By Asher Orkaby
MARCH 13, 2015
Those following the turmoil in the Middle East might be surprised to hear of increasingly friendly relations between Israel and Saudi Arabia, longtime rivals that now face the shared threats posed by Iran’s nuclear program and the Islamic State of Iraq and al-Sham.
Last November, Saudi Arabia’s petroleum minister, Ali al-Naimi, expressed a willingness to sell oil to Israel, which it still does not formally recognize. “His Majesty King Abdullah has always been a model for good relations between Saudi Arabia and other states,” Naimi told reporters in Vienna, “and the Jewish state is no exception.” Just months earlier, former Saudi intelligence chief Prince Turki al-Faisal published an op-ed in the Israeli newspaper Haaretz. Although al-Faisal did little more than reiterate the Arab League’s traditional position on the peace process—namely that Israel withdraw to its pre-1967 borders—publishing in an Israeli newspaper represented a significant overture. These gestures followed years of speculation that Israel and Saudi Arabia might coordinate an attack on Iranian nuclear facilities.

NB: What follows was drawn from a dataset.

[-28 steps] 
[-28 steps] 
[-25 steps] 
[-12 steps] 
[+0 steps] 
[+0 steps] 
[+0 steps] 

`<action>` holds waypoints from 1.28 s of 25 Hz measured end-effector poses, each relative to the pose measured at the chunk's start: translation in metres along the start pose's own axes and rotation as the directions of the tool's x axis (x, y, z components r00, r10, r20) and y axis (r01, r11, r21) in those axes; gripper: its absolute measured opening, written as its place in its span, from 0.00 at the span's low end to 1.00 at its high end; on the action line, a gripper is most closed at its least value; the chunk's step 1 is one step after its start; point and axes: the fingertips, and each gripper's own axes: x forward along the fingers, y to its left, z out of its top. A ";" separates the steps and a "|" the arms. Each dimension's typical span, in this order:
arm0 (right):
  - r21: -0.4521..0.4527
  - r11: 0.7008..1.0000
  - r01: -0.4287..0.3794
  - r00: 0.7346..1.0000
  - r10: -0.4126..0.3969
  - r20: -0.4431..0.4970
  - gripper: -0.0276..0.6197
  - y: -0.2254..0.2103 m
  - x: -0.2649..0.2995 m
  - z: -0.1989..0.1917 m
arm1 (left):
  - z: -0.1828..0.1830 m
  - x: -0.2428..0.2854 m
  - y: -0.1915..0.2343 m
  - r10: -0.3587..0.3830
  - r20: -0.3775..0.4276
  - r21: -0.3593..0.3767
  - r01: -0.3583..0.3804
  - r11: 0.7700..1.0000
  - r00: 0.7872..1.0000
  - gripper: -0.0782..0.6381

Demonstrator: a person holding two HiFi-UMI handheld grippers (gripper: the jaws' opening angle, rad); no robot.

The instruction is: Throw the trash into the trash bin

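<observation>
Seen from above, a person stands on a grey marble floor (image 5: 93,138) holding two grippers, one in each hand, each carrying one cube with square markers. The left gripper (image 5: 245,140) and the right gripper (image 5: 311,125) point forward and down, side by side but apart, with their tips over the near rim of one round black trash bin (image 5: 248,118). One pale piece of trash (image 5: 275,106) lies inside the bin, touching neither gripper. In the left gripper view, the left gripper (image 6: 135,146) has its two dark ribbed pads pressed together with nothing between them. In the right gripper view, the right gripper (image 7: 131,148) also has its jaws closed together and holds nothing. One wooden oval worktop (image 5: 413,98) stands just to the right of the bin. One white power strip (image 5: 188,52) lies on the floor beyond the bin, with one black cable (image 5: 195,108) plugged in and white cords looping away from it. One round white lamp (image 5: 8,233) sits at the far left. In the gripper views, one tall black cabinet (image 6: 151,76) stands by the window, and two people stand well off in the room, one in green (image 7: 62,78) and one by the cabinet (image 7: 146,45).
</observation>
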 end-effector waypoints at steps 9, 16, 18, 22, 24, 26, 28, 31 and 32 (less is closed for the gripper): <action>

However notable these developments are, unofficial cooperation between the two countries is hardly unprecedented. As early as the 1960s, Israel and Saudi Arabia found common ground when it came to countries or movements that explicitly threatened both of their existences. The two countries didn’t merely align their strategies, however; they collaborated on a tactical level, too.
During the 1960s, that threat emanated from Egyptian President Gamal Abdel Nasser, the leader of the Arab Nationalist movement and the most popular figure in the Middle East. His political speeches and radio broadcasts reached millions across the Arab world, and Israel, Saudi Arabia, and the United Kingdom were its frequent targets.
When a cadre of Yemeni officers with Arab-nationalist sympathies toppled Yemen’s theocratic monarchy in 1962, Nasser dispatched some 70,000 Egyptian troops to support the new republic’s war against old-regime loyalists. Nasser also declared his intention to carry the revolution even further, to Saudi Arabia, on Yemen’s northern border, and to the British colony of Aden, to the south.
Saudi Arabia, meanwhile, offered the royalist tribes money and refuge while a team of British mercenaries attempted to funnel military aid to anti-Egyptian forces on the ground. But northern Yemen’s mountainous terrain proved a major stumbling block, making it extremely difficult to deliver weapons and supplies to beleaguered tribal militias on the ground.
Since neither London nor Riyadh wanted to openly support the royalist forces, they needed a partner that would be willing to organize airlifts clandestinely over hostile territory. They turned to Israel, the only country with more to lose than Saudi Arabia from an Egyptian triumph in Yemen. Israeli leaders, for their part, believed that supporting a proxy conflict with Egypt would forestall an Egyptian-Israeli confrontation in the Sinai, keeping Nasser too preoccupied to attack Israel.
The celebrated Israeli transport pilot Aryeh Oz, then serving as the leader of Israel’s International Squadron 120, led the mission. Using a retrofitted Boeing Stratocruiser, he oversaw 14 flight missions to Yemen’s northern highlands between 1964 and 1966, carrying vital weapons and supplies that, in numerous cases, helped turn the tide of battle in favor of the royalists. Israeli pilots charted a flight path directly over Saudi territory, avoiding Egyptian fighter jets patrolling the Red Sea.
Planning and decision-making were limited to a select number of British mercenaries, Israeli leaders, Saudi royals, and the ousted Yemeni imam and his foreign minister. To ensure the safety and secrecy of the missions, they left the general Saudi and Yemeni populations in the dark about Israel’s involvement. One of the airdrops, for example, took place after the deposed leader had announced to his tribal leaders that supplies would be dropped from the sky. “Look, even God is helping the imam,” a British intelligence agent heard one of the commanders declare in the drop zone.
The civil war ended in 1968; following a series of agreements, the royalist and republican factions united to form the Yemen Arab Republic in the northern half of the country. If the Israelis and Saudis managed to put aside their differences back then, they certainly could do the same today. Both countries consider the prospect of a nuclear Iran just as threatening, if not more so, than they viewed the possibility of an Egyptian foothold in Yemen during the 1960s. And the danger is urgent enough that it could prompt tactical cooperation under certain circumstances, especially if Tehran appeared to be close to completing a bomb.
Moreover, five decades after the Israeli-Saudi airlifts in Yemen, unofficial ties between the two countries remain. For years now, Riyadh has turned a blind eye to imports of Israeli products, while Saudi businessmen have reportedly considered purchasing real estate in Tel Aviv through third parties. Speculation about secret diplomatic and security discussions continues.
Recent indications of a gradual warming of relations—and an uptick in backdoor dealings—are nothing new. Nobody should be surprised if they proceed even further, opening the door to a new era of regional cooperation.